What is required:
From the entries that follow, copy exactly the lines beginning at the line holding "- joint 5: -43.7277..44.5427" and continuing through the line holding "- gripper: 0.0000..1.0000".

Recorded data:

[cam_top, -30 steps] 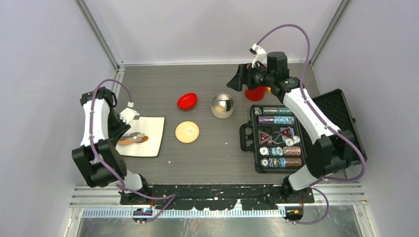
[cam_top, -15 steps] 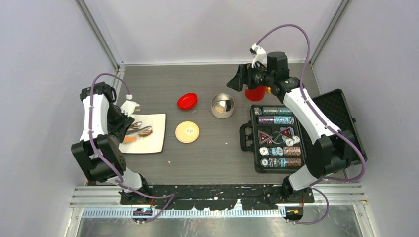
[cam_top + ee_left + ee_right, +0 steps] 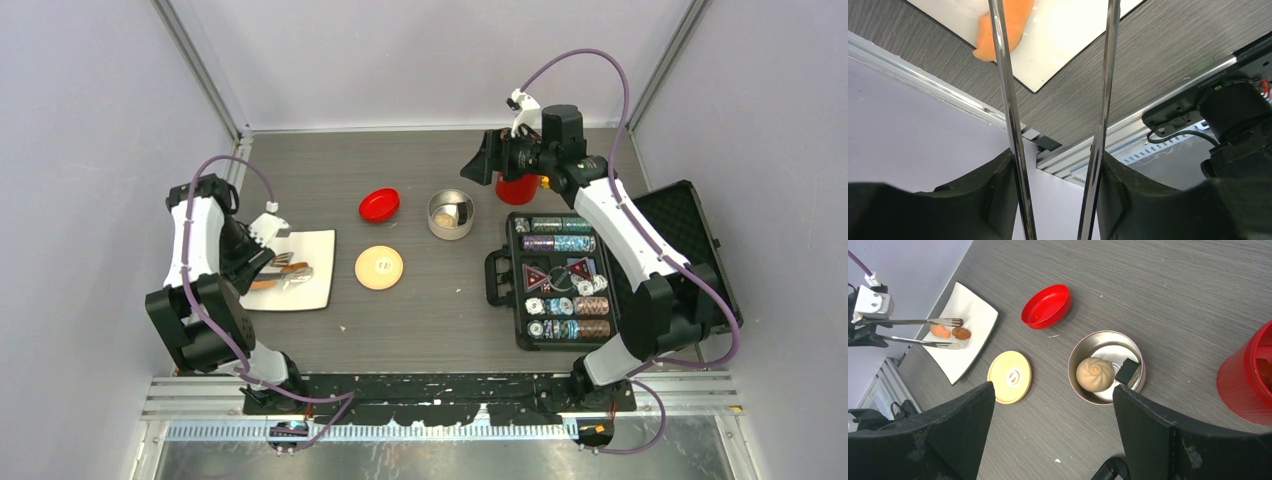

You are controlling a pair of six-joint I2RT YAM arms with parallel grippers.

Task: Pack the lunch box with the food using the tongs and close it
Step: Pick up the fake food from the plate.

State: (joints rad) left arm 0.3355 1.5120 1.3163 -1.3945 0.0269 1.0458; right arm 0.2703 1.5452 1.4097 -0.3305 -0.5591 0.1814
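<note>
The left jaws are clamping the tongs well left of the steel lunch box, the tips bracketing an orange piece and a brown piece on the white plate. The right jaws are hanging wide apart, empty, just behind the lunch box. It is sitting lidless, holding a pale bun, its tan lid lying near its front-left.
</note>
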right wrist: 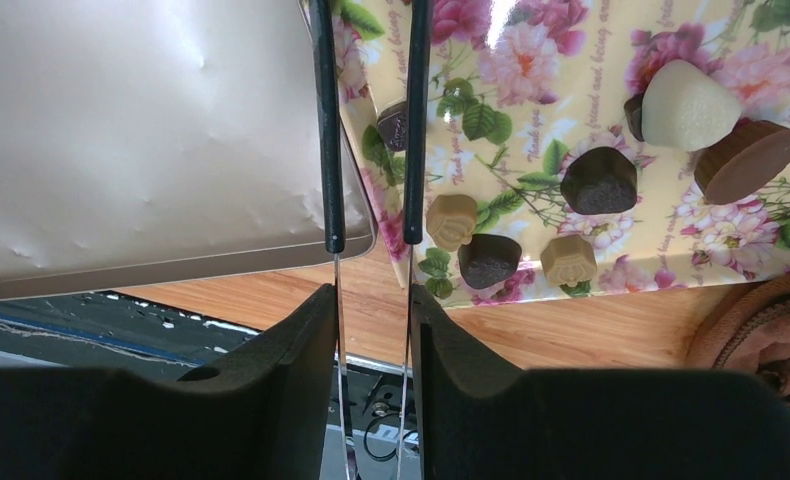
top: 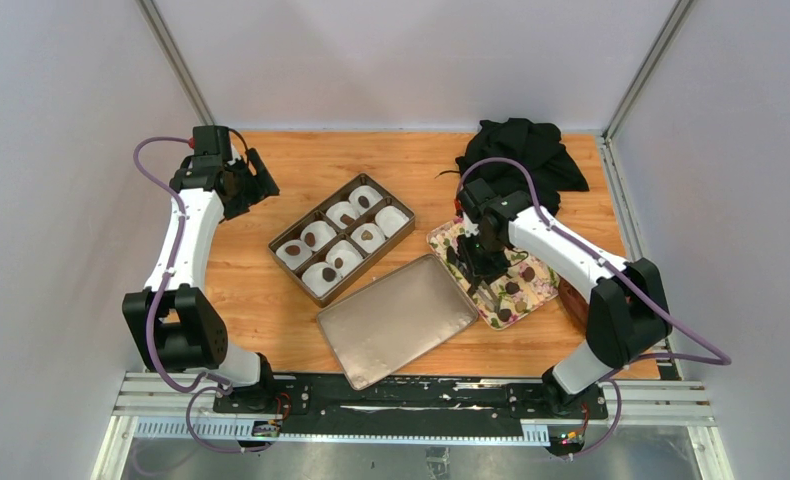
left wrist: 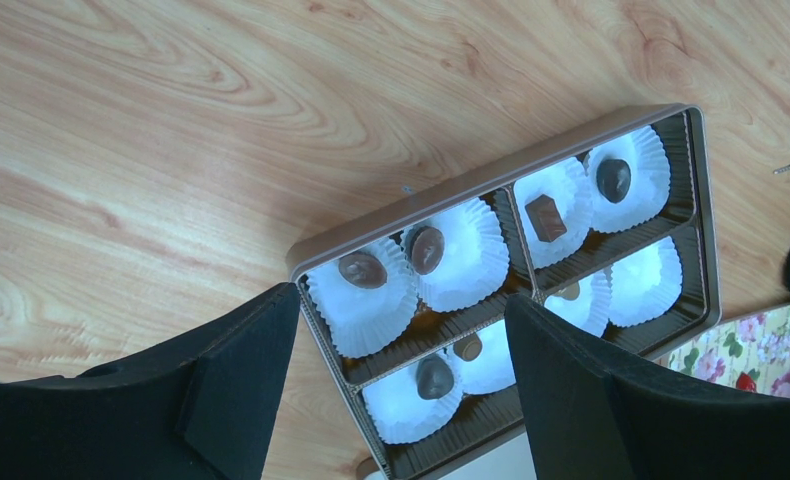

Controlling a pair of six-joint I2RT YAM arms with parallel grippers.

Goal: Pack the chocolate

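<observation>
Your right pincer (right wrist: 371,298) is clenched on a pair of tweezers (right wrist: 328,150). Their two black arms reach out over the edge of the flowered tray (right wrist: 531,40). One dark chocolate piece (right wrist: 391,125) lies on the tray between the tweezer arms, hard against one of them. You cannot tell from the wrist view whether the arms press it.

The other loose pieces lie on the same tray, all off to one side of the tweezers:
- A tan piece (right wrist: 452,220) sits just beside the nearer arm.
- A dark piece (right wrist: 489,260) and a second tan piece (right wrist: 569,260) lie a little further out.
- A dark heart (right wrist: 599,180), a white piece (right wrist: 686,105) and a milk-brown piece (right wrist: 746,160) lie well apart from the tool.

A flat metal lid (right wrist: 121,130) lies just beside the tray.

Your left pincer (left wrist: 399,300) is released, its jaws wide apart, and is well away from the tray. Its wrist view looks onto the compartment box (left wrist: 471,185), where several packed chocolates (left wrist: 362,268) sit in white paper cups (left wrist: 471,275).
</observation>
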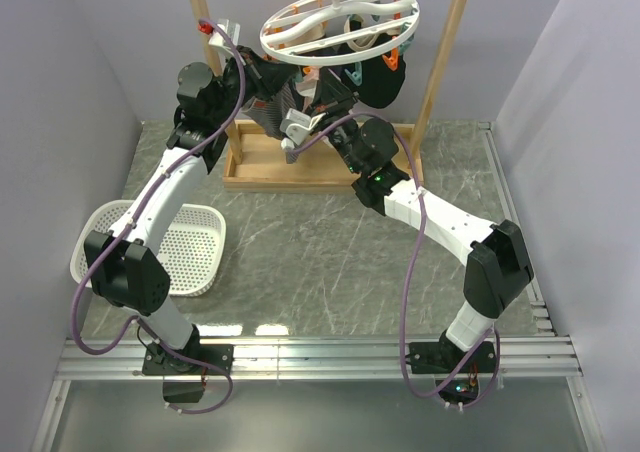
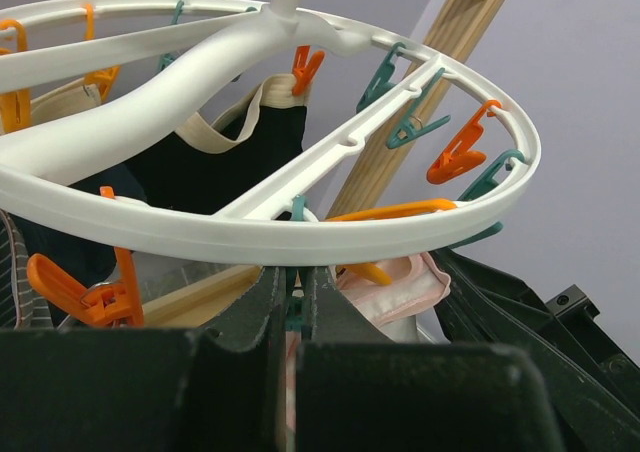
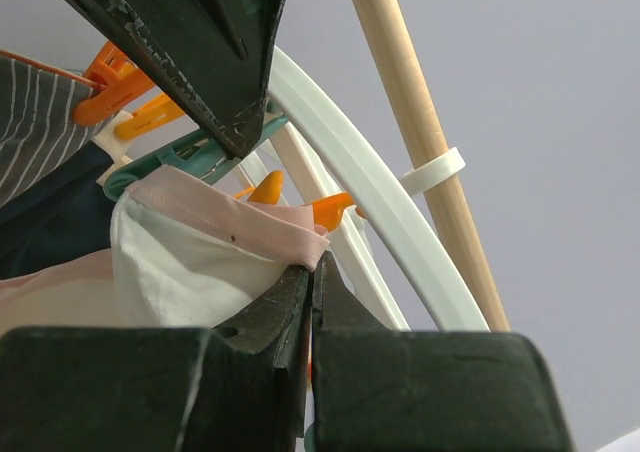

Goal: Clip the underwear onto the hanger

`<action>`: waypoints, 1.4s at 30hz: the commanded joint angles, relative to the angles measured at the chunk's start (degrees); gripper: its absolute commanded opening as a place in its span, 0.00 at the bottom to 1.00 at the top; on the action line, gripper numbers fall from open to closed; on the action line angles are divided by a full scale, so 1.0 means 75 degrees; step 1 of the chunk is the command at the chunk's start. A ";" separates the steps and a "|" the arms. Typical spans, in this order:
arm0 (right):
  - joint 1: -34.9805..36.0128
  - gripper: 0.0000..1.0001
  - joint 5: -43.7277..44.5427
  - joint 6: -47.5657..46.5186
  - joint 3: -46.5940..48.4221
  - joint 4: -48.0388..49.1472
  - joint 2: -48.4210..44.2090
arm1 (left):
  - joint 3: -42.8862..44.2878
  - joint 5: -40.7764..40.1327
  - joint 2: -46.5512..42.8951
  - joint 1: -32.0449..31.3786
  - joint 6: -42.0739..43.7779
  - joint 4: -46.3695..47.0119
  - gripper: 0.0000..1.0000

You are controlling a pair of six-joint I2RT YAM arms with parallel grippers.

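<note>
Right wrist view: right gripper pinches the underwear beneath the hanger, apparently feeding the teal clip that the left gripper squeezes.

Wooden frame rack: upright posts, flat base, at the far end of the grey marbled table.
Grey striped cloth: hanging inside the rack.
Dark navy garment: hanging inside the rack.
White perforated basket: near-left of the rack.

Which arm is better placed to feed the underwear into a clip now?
Right. The right gripper holds the underwear's pink edge just beneath the teal clip that the left gripper pinches.
</note>
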 commanded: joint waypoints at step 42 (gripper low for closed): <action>-0.0041 0.00 0.0147 0.0131 0.0746 -0.0005 0.0063 | 0.0193 0.0421 -0.0170 0.0164 -0.0548 0.0569 0.42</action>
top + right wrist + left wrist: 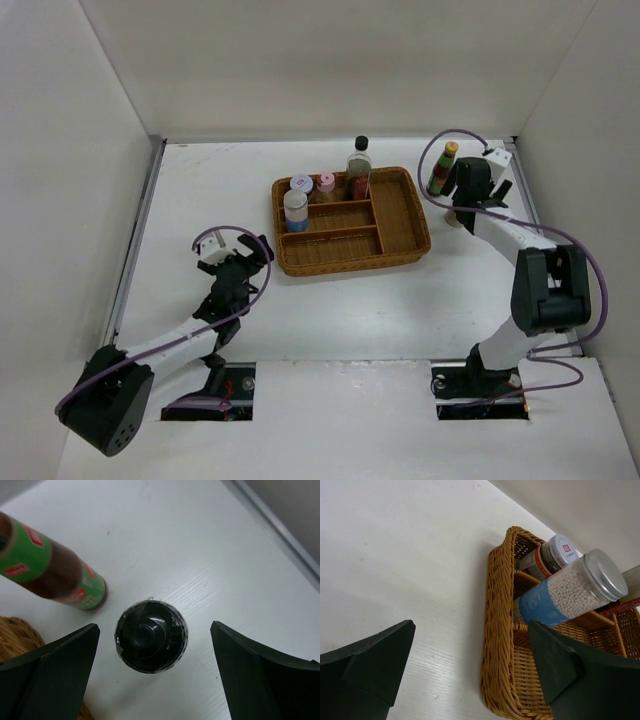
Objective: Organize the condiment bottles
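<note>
The red sauce bottle with a green neck [443, 168] stands on the table right of the wicker tray [400, 235]; it also shows in the right wrist view [50, 570]. My right gripper [462, 205] is open, right above a black-capped bottle [151, 636] that stands between its fingers [155, 672] without touching them. In the tray stand a lilac-lidded jar [301, 184], a pink-lidded jar [326, 184], a silver-lidded jar of white beads [295, 208] and a clear black-capped bottle [359, 160]. My left gripper [258, 250] is open and empty beside the tray's near left corner.
In the left wrist view my open left gripper [470, 665] straddles the tray's corner [502, 630], with the bead jar [570, 592] and a white-lidded jar [555, 555] beyond. White walls enclose the table. The tray's edge [15, 635] lies left of my right gripper.
</note>
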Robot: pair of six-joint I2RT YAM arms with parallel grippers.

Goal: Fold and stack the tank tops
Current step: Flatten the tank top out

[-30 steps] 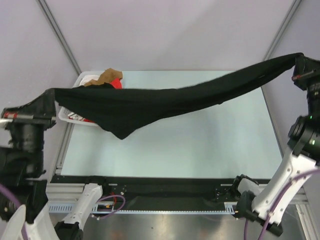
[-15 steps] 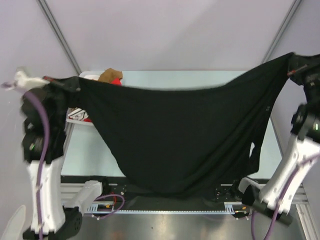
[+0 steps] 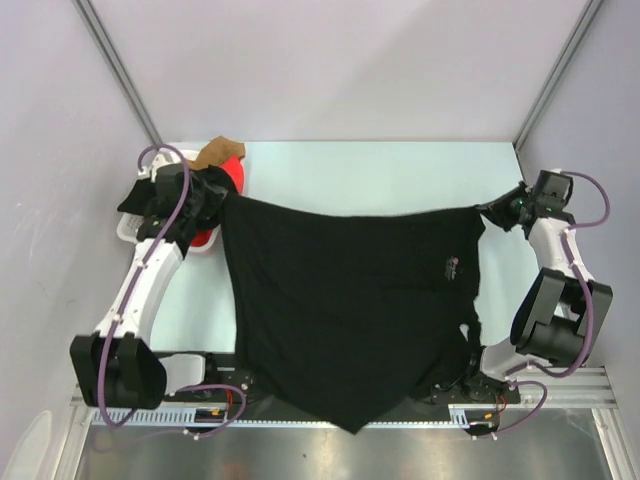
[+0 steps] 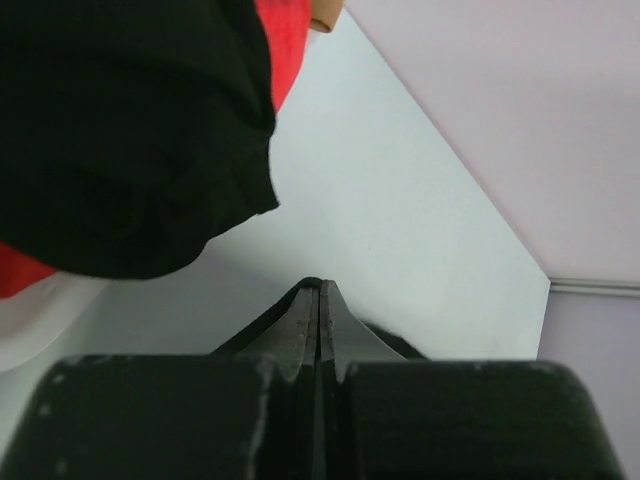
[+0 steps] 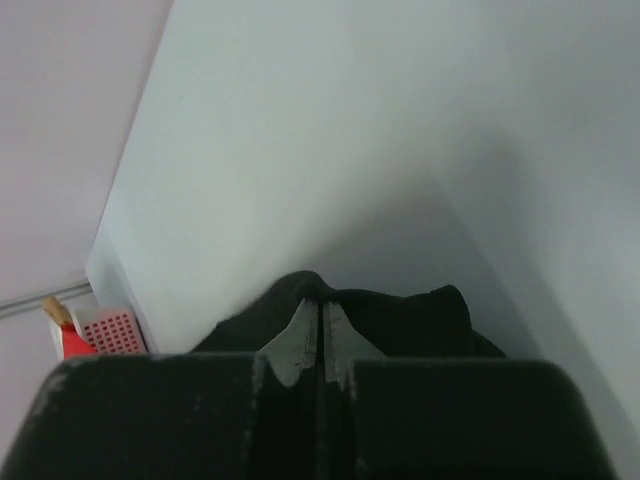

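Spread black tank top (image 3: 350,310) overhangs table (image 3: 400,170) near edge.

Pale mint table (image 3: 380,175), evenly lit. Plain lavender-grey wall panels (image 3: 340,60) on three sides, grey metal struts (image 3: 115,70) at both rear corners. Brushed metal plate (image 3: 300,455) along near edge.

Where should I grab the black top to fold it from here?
Probably its two far corners, each from its own side, low along the table. The black top lies spread flat with its near tip hanging off the near edge, so those corners control it best. The left gripper and right gripper are shut on them now.
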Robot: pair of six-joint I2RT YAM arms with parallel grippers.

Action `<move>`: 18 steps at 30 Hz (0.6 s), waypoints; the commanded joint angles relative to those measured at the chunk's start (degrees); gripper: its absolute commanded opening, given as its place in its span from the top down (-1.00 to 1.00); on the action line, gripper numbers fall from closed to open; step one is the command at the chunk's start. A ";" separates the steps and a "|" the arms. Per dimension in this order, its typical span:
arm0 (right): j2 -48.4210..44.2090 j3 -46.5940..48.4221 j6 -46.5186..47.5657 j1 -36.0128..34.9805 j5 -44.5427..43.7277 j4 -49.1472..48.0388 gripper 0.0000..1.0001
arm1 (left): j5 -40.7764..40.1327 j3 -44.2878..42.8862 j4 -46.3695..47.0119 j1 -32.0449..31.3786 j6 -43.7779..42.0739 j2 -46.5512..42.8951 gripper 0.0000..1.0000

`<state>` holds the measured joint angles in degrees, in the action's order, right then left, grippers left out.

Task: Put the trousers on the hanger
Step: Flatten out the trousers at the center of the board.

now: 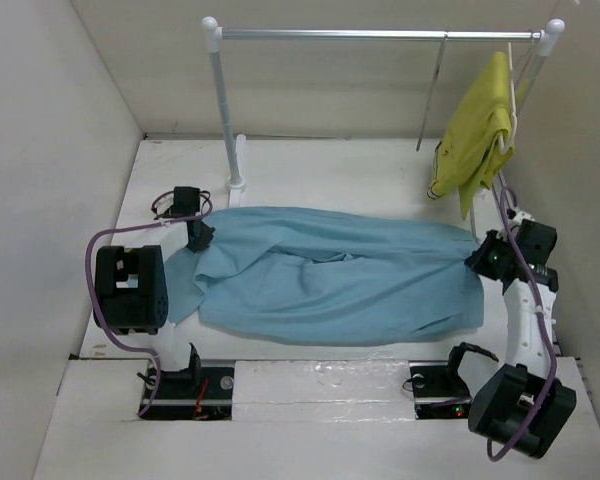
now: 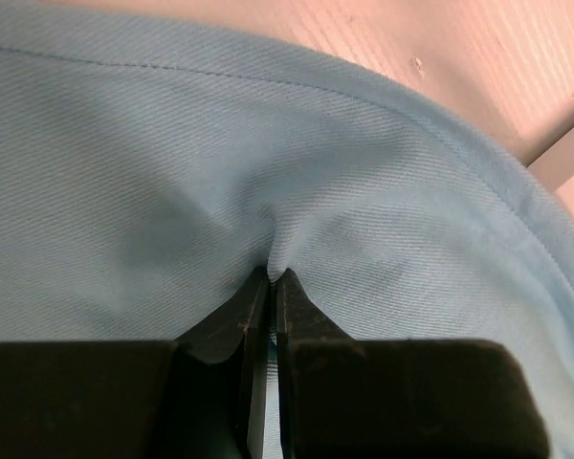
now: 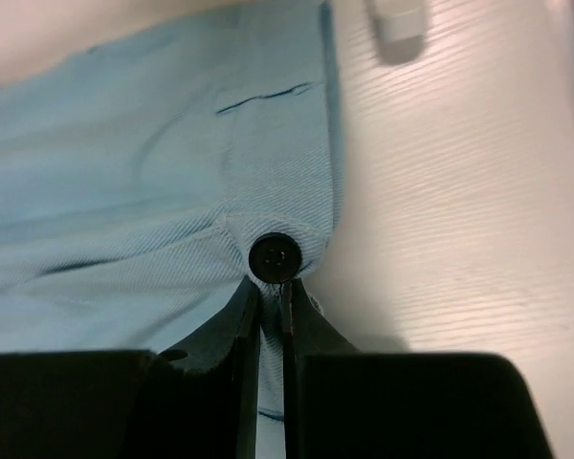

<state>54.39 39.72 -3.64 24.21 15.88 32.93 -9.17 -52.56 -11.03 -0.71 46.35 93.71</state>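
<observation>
White clothes rail, yellow-green garment hanging at its right end

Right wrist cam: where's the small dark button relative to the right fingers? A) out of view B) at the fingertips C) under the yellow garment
B: the small dark round button on the light sky-blue cloth trousers sits just past the tips of the right fingers, shut on the cloth.
</observation>
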 commanded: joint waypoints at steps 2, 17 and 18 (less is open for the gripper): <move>1.23 5.45 2.85 3.13 -15.33 2.50 1.00 | -6.38 -3.78 -2.06 0.71 -3.71 -0.02 1.00; -4.55 1.16 3.73 -26.16 3.00 -7.85 0.63 | -15.70 -0.45 -11.99 3.15 -8.92 -15.56 -0.32; -5.08 -0.68 3.81 -30.06 5.19 -9.27 0.83 | -15.44 0.51 -13.74 4.56 -7.78 -17.93 -0.29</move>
<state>52.60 41.63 0.36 3.36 13.45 29.74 -19.92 -54.65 -19.42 -0.43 37.19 81.89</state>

Task output:
  - joint 5: -43.7277..44.5427
  - joint 6: -47.5657..46.5186
  - joint 3: -46.5940..48.4221
  - joint 4: -48.0388..49.1472
  - joint 2: -48.4210..44.2090
arm1 (left):
  - joint 3: -42.8862..44.2878
  - joint 5: -40.7764..40.1327
  - joint 2: -46.5512..42.8951
  - joint 1: -32.0449..31.3786
  - joint 6: -42.0739..43.7779
  - joint 4: -46.3695..47.0119
  - gripper: 0.0000..1.0000

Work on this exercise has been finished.